EuphemisI’ve been thinking of writing a post on the word euphemism for some time. After all, with the Trump administration (somewhat shakily) at the helm, the euphemisms have been flying like frisbees at an Ultimate tournament. Yet, when I came across these words by Camus, I thought I’d let him do the honors of discussing how the mechanism of euphemism works to dull our sensitivities to everyday horrors in the here and now.

Camus, of course, doesn’t get in to the word’s etymology. I’ll remedy that now.

The word euphemism, says the Oxford Dictionary of Word Histories, comes from the Greek word euphemizein, meaning “use auspicious words” (from eu “well” and pherein “to hear”). The (Ayto) Dictionary of Word Origins agrees, but adds that the Greek term “originally denoted the avoidance of words of ill-omen at religious ceremonies.” It goes on to say the word, “was subsequently taken up by grammarians to signify the substitution of a less for a more offensive word.”

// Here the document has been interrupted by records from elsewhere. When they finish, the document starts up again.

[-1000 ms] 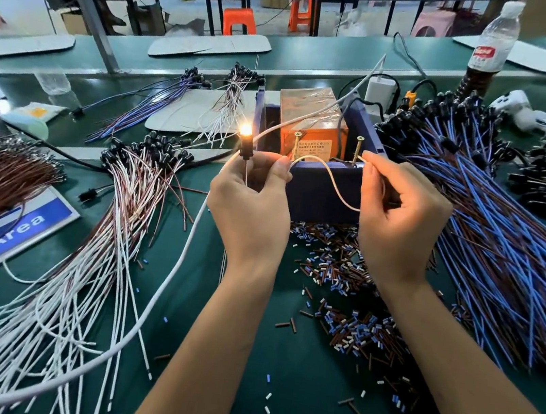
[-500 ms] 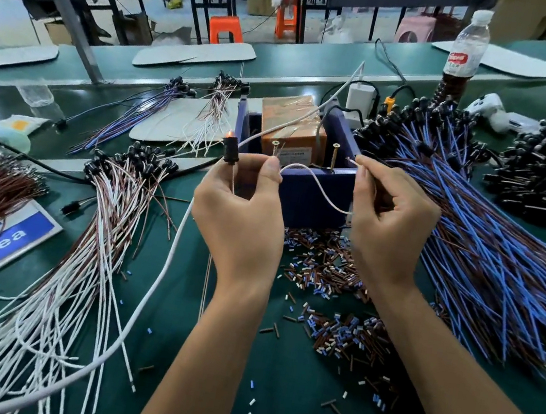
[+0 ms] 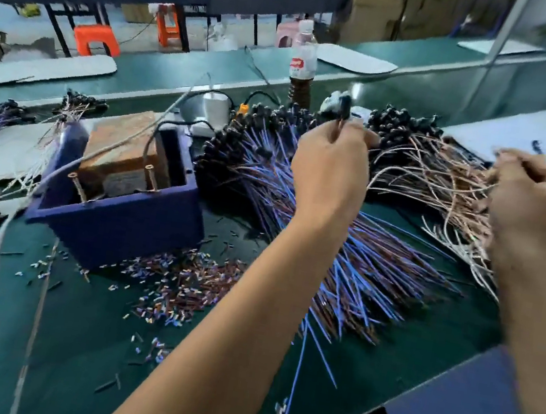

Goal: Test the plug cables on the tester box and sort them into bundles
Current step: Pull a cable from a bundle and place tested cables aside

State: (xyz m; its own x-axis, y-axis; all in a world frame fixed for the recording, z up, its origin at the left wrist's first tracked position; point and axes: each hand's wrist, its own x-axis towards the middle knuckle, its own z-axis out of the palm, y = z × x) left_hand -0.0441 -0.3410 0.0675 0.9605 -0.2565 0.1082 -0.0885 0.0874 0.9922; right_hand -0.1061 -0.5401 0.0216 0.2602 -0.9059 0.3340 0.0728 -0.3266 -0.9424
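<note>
Brown-white cable bundle (image 3: 439, 183) lies at 3 o'clock from the tester box (image 3: 116, 217). Left hand (image 3: 330, 173) pinches a plug cable (image 3: 344, 105) upright; right hand (image 3: 532, 208), nearer the bundle, grasps blurred strands there.

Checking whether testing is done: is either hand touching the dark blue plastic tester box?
Apart. The head view shows the left hand and right hand raised over the cable piles, right of the dark blue plastic tester box, with green table between.
</note>
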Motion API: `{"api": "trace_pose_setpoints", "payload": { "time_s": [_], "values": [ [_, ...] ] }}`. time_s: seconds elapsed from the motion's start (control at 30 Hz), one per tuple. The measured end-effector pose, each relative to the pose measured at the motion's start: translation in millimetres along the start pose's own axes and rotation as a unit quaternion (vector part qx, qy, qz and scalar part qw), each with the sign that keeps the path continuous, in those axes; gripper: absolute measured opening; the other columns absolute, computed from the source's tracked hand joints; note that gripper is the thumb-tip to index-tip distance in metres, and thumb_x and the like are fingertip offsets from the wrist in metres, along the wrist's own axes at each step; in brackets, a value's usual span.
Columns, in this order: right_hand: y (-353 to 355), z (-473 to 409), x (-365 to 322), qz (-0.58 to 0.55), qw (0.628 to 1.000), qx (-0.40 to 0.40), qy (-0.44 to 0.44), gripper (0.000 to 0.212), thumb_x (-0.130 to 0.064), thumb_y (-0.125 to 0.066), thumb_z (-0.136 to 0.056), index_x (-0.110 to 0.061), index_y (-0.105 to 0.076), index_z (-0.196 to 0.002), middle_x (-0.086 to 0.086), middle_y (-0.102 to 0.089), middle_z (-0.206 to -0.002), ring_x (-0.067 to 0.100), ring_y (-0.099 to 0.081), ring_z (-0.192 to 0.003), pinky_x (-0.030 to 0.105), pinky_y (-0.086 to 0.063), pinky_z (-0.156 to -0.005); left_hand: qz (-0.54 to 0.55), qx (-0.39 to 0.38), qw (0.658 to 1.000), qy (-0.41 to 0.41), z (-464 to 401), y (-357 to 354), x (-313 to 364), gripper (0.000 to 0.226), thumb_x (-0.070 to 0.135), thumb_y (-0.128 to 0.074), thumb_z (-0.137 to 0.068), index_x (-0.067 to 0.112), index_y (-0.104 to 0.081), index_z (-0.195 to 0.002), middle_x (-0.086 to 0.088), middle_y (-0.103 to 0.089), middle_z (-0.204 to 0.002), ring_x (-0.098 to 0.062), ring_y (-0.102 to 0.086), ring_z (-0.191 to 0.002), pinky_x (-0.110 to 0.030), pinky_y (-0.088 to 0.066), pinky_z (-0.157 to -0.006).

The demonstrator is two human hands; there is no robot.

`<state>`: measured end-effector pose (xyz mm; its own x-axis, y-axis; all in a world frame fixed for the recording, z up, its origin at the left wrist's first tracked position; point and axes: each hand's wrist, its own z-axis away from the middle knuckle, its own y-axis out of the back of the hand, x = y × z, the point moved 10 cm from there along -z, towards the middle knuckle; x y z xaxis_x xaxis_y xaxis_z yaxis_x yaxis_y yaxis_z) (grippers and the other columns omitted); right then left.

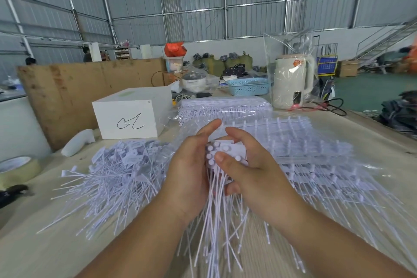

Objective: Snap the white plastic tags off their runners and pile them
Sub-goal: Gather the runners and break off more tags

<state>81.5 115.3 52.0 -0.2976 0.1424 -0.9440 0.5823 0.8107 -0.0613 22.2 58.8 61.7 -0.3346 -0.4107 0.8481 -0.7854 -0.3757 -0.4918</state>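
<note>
Head view: both hands clamp one bundle of white plastic tags with long thin tails (220, 165) above the tabletop (45, 244). Left hand (191, 165) cups it, fingers partly extended; right hand (243, 165) curls round, thumb pressing the round heads. Loose pile of snapped white tags (117, 171) lies left. White cardboard box (130, 115) bears a handwritten black scribble, unreadable.

Hands: two, the left hand (191, 165) and the right hand (246, 162)
White boxes (130, 115): one
Blue baskets (249, 87): one
Kettles (293, 81): one, wrapped in clear plastic
Tape rolls (17, 170): one
Loose tags (112, 174): too many to count, one pile
Tags on runners (304, 153): several stacked sheets, number unclear
Bench (45, 244): one
</note>
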Motion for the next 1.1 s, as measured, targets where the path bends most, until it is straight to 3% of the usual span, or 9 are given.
{"api": "trace_pose_setpoints", "payload": {
  "time_s": [0.23, 0.37, 0.47, 0.53, 0.63, 0.77, 0.87, 1.0, 1.1],
  "values": [
    [9, -5, -1, -0.081, 0.995, 0.050, 0.004, 0.021, -0.005, -0.067, -0.088, -0.019, -0.064, -0.103, 0.005, -0.069, -0.088, 0.023, -0.064, -0.074, 0.031, -0.050, -0.050, -0.009, 0.023, 0.999, 0.022, -1, 3, -10, 0.083, 0.019, -0.068, -0.062, 0.031, -0.042, -0.140, 0.001, -0.072, -0.074, -0.018, -0.069, -0.061, -0.027, -0.049, -0.044],
    [26, -6, -5, -0.121, 0.987, 0.109, 0.007, 0.021, -0.004, -0.064, -0.090, -0.021, -0.063, -0.102, 0.008, -0.069, -0.083, 0.023, -0.064, -0.063, 0.030, -0.049, -0.047, -0.124, -0.023, 0.991, 0.043, -2, 3, -19, 0.091, 0.014, -0.073, -0.066, 0.035, -0.030, -0.144, -0.002, -0.074, -0.104, -0.018, -0.072, -0.080, -0.031, -0.057, -0.070],
    [42, -5, -13, -0.108, 0.982, 0.152, 0.034, 0.019, -0.010, -0.066, -0.090, -0.023, -0.063, -0.103, 0.006, -0.072, -0.086, 0.028, -0.069, -0.069, 0.040, -0.056, -0.061, -0.278, -0.111, 0.953, 0.052, 2, -8, -24, 0.064, 0.010, -0.073, -0.069, 0.022, -0.052, -0.129, -0.004, -0.075, -0.096, -0.025, -0.071, -0.093, -0.043, -0.053, -0.091],
    [48, -4, -15, -0.110, 0.979, 0.164, 0.042, 0.018, -0.012, -0.065, -0.090, -0.022, -0.062, -0.105, 0.002, -0.071, -0.085, 0.023, -0.069, -0.071, 0.038, -0.057, -0.060, -0.346, -0.166, 0.921, 0.067, 8, -18, -31, 0.038, 0.007, -0.070, -0.072, 0.015, -0.068, -0.109, -0.011, -0.073, -0.086, -0.023, -0.068, -0.079, -0.040, -0.051, -0.080],
    [44, -5, -13, -0.150, 0.979, 0.137, 0.035, 0.023, -0.013, -0.064, -0.090, -0.018, -0.058, -0.112, -0.002, -0.071, -0.078, 0.017, -0.070, -0.067, 0.032, -0.055, -0.054, -0.370, -0.131, 0.916, 0.087, 4, -7, -35, 0.032, 0.006, -0.063, -0.072, -0.002, -0.066, -0.103, -0.008, -0.068, -0.064, -0.019, -0.062, -0.057, -0.028, -0.046, -0.060],
    [37, -10, -5, -0.168, 0.981, 0.100, 0.005, 0.075, -0.026, -0.075, -0.072, -0.020, -0.039, -0.137, 0.008, -0.069, -0.103, 0.023, -0.073, -0.082, 0.044, -0.058, -0.077, -0.364, -0.092, 0.926, 0.047, 0, 3, -19, 0.016, 0.007, -0.053, -0.096, -0.008, -0.060, -0.100, -0.004, -0.058, -0.048, -0.013, -0.054, -0.041, -0.017, -0.040, -0.044],
    [37, -10, 2, -0.110, 0.988, 0.102, -0.024, 0.095, -0.045, -0.078, -0.055, -0.031, -0.034, -0.139, 0.004, -0.073, -0.096, 0.018, -0.073, -0.086, 0.048, -0.054, -0.090, -0.340, -0.018, 0.940, -0.001, -4, 14, -2, 0.019, 0.012, -0.054, -0.097, 0.006, -0.062, -0.080, -0.002, -0.048, -0.042, -0.013, -0.045, -0.034, -0.018, -0.037, -0.039],
    [26, -8, 22, 0.100, 0.990, 0.022, -0.094, 0.028, -0.045, -0.071, -0.082, -0.025, -0.065, -0.100, -0.002, -0.072, -0.082, 0.013, -0.068, -0.081, 0.037, -0.057, -0.080, -0.202, 0.090, 0.973, -0.060, -9, 41, 31, 0.014, 0.019, -0.055, -0.095, 0.011, -0.064, -0.088, 0.005, -0.036, -0.043, -0.010, -0.032, -0.033, -0.018, -0.030, -0.036],
    [6, -2, 37, 0.345, 0.930, -0.109, -0.062, 0.018, -0.037, -0.059, -0.093, -0.023, -0.066, -0.101, -0.009, -0.063, -0.076, 0.000, -0.054, -0.056, 0.021, -0.045, -0.057, -0.175, 0.131, 0.974, -0.053, -14, 65, 44, 0.026, 0.032, -0.051, -0.099, 0.013, -0.057, -0.083, 0.006, -0.029, -0.046, -0.010, -0.024, -0.034, -0.018, -0.025, -0.035]
  ]
}}
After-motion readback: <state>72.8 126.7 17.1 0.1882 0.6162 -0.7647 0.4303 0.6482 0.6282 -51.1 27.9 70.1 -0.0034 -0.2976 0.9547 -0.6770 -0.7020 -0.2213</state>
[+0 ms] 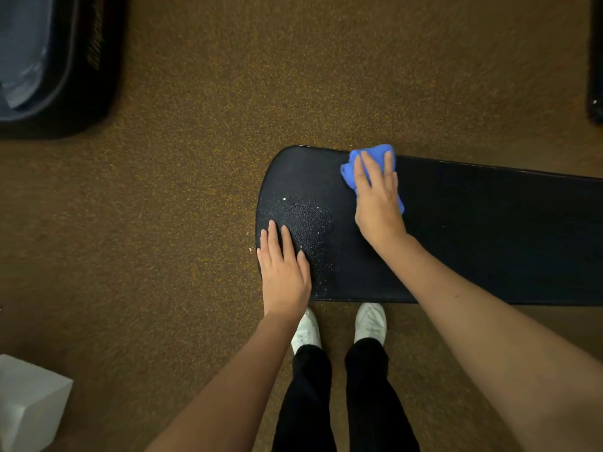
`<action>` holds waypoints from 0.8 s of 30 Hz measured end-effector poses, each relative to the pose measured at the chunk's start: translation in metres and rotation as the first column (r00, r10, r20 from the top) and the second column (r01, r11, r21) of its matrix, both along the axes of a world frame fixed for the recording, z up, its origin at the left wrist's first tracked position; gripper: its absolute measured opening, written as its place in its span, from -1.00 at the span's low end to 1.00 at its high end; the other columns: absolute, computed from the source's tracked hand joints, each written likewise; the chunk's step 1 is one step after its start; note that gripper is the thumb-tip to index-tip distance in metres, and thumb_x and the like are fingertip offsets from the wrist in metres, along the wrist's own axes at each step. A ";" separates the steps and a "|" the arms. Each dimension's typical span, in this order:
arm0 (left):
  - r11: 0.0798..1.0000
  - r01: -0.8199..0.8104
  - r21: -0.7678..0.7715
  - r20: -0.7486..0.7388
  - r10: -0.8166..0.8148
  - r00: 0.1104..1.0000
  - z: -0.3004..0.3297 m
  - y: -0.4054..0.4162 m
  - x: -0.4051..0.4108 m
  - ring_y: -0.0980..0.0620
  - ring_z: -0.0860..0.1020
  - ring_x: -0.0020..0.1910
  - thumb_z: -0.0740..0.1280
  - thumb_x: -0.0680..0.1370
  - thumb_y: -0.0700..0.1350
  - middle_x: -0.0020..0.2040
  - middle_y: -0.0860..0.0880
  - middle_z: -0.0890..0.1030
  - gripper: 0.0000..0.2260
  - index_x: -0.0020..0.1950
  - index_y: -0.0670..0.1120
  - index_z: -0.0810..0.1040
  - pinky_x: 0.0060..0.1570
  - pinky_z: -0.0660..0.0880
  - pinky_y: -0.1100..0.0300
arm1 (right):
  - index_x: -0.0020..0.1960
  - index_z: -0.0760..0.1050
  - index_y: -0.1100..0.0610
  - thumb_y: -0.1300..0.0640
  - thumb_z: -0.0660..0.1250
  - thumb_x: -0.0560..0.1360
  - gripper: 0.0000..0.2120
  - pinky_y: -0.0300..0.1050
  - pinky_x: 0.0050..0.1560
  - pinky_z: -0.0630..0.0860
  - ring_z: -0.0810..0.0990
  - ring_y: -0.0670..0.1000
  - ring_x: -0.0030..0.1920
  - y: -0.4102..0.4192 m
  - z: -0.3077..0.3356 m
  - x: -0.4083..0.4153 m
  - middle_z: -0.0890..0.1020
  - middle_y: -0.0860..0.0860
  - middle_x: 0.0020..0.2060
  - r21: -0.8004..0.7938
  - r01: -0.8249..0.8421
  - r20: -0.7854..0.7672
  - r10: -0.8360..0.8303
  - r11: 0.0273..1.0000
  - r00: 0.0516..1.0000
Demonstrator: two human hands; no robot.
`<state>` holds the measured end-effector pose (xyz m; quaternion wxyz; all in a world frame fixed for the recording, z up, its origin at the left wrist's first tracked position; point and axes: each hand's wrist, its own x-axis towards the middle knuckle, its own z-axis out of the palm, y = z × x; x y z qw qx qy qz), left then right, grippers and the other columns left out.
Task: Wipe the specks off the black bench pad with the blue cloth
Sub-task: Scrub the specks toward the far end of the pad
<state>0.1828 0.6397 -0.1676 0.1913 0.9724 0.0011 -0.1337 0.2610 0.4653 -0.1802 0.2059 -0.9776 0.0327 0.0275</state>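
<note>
Two hands flat on the black bench pad (473,230), right hand (378,200) atop blue cloth (350,174), left hand (284,272) bare.

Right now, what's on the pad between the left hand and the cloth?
In the head view, white specks dot the pad between the left hand and the cloth; nothing else lies there.

Single head-mounted wide-angle view, aimed steeply downward from above; close over bench pad (456,230), both forearms, shoes (370,321) and surrounding floor (163,190).
</note>
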 end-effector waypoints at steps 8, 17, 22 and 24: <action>1.000 0.010 0.003 -0.011 -0.009 1.000 0.005 0.001 -0.005 -0.27 0.15 0.44 -0.12 0.59 -0.02 0.45 -0.29 0.19 -0.48 0.43 -0.30 0.22 0.41 0.10 -0.09 | 0.42 0.24 0.29 0.52 0.25 0.39 -0.38 0.37 0.32 0.15 0.10 0.39 0.43 -0.034 -0.001 -0.011 0.31 0.22 0.40 0.024 -0.094 -0.013 0.094 0.995 0.995; 1.000 0.007 0.007 0.009 -0.007 1.000 0.000 0.001 -0.005 -0.32 0.23 0.39 -0.04 0.57 -0.07 0.42 -0.33 0.25 -0.51 0.38 -0.34 0.29 0.36 0.19 -0.16 | 0.41 0.23 0.21 0.54 0.27 0.29 -0.27 0.22 0.33 0.14 0.16 0.29 0.43 -0.012 -0.010 -0.092 0.30 0.09 0.40 -0.081 -0.404 0.093 0.410 0.911 0.907; 1.000 -0.004 0.016 -0.021 0.004 1.000 0.004 -0.003 -0.005 -0.28 0.15 0.44 -0.10 0.57 -0.02 0.46 -0.30 0.19 -0.47 0.42 -0.30 0.25 0.40 0.13 -0.13 | 0.41 0.26 0.27 0.55 0.31 0.33 -0.32 0.34 0.30 0.15 0.15 0.37 0.41 -0.032 -0.003 -0.082 0.32 0.21 0.40 -0.008 -0.006 0.046 0.006 1.000 0.999; 1.000 -0.002 0.015 -0.026 0.002 1.000 0.004 -0.005 -0.003 -0.27 0.16 0.44 -0.10 0.57 -0.02 0.46 -0.29 0.19 -0.47 0.42 -0.30 0.25 0.39 0.13 -0.15 | 0.39 0.29 0.31 0.56 0.27 0.32 -0.34 0.38 0.28 0.19 0.16 0.42 0.40 -0.019 0.000 -0.066 0.35 0.25 0.38 0.016 0.102 0.028 -0.103 0.995 0.994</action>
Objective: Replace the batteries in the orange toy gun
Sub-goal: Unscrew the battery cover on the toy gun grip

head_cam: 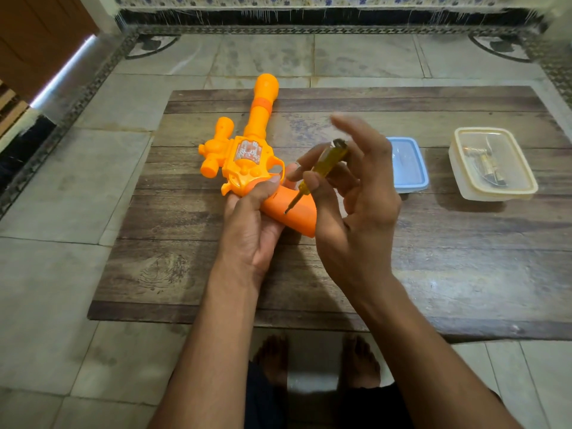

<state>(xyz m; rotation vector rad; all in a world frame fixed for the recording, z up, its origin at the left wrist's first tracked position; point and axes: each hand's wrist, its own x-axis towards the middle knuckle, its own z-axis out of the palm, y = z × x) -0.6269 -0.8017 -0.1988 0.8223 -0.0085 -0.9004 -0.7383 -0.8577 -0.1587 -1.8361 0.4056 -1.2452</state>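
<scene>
Two hands are seen at work over a low wooden tabletop (pixel 433 274) set on a tiled floor (pixel 46 274). The orange toy gun (pixel 247 156) is held just above the left half of the tabletop, its long barrel pointed away from the person and its grip turned toward them. The left hand (pixel 250 224) is wrapped around the gun from below at the junction of body and grip, with the thumb laid across the top near the trigger guard. A screwdriver (pixel 318 168) with a translucent yellow handle is pinched by the right hand (pixel 349 205) between thumb and forefinger, while the remaining fingers are spread loosely and appear blurred. The metal tip of the screwdriver is set against the side of the orange grip, at a small dark spot; whether a screw sits there cannot be told. To the right, a blue-lidded container (pixel 408 165) is placed on the tabletop, partly hidden behind the right hand. Farther right, well apart from the gun, a clear container (pixel 492 165) with a cream rim is placed, and small metallic items, possibly batteries, are seen inside it. Bare feet (pixel 272 360) are visible on the floor below the tabletop's near edge.
</scene>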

Put this way, euphemism sounds almost nice, like the user of euphemistic language is doing anyone who might be listening a favor. This is not the case, of course, as euphemisms are typically used to deceive rather than minimize offense. This is apparent not only in the except from Camus included above, but also by the very existence of euphemistic language dictionaries.

Here at the LRL, we have at least three dictionaries devoted to the subject of euphemism — Lambdin’s Doublespeak Dictionary, the Faber Dictionary of Euphemisms, and Rawson’s Dictionary of Euphemisms and other Doubletalk — as well as a few others, such as Ambrose Bierce’s famous Devil’s Dictionary, which gets a lot of mileage out of indirect speech. I’ve quoted from most of these texts in earlier posts (especially the more political entries), and if the past is any guide, I’ll be doing it again. As noted in the Dictionary of Euphemisms and other Doubletalk, “Euphemisms are in a constant state of flux. New ones are created almost daily.”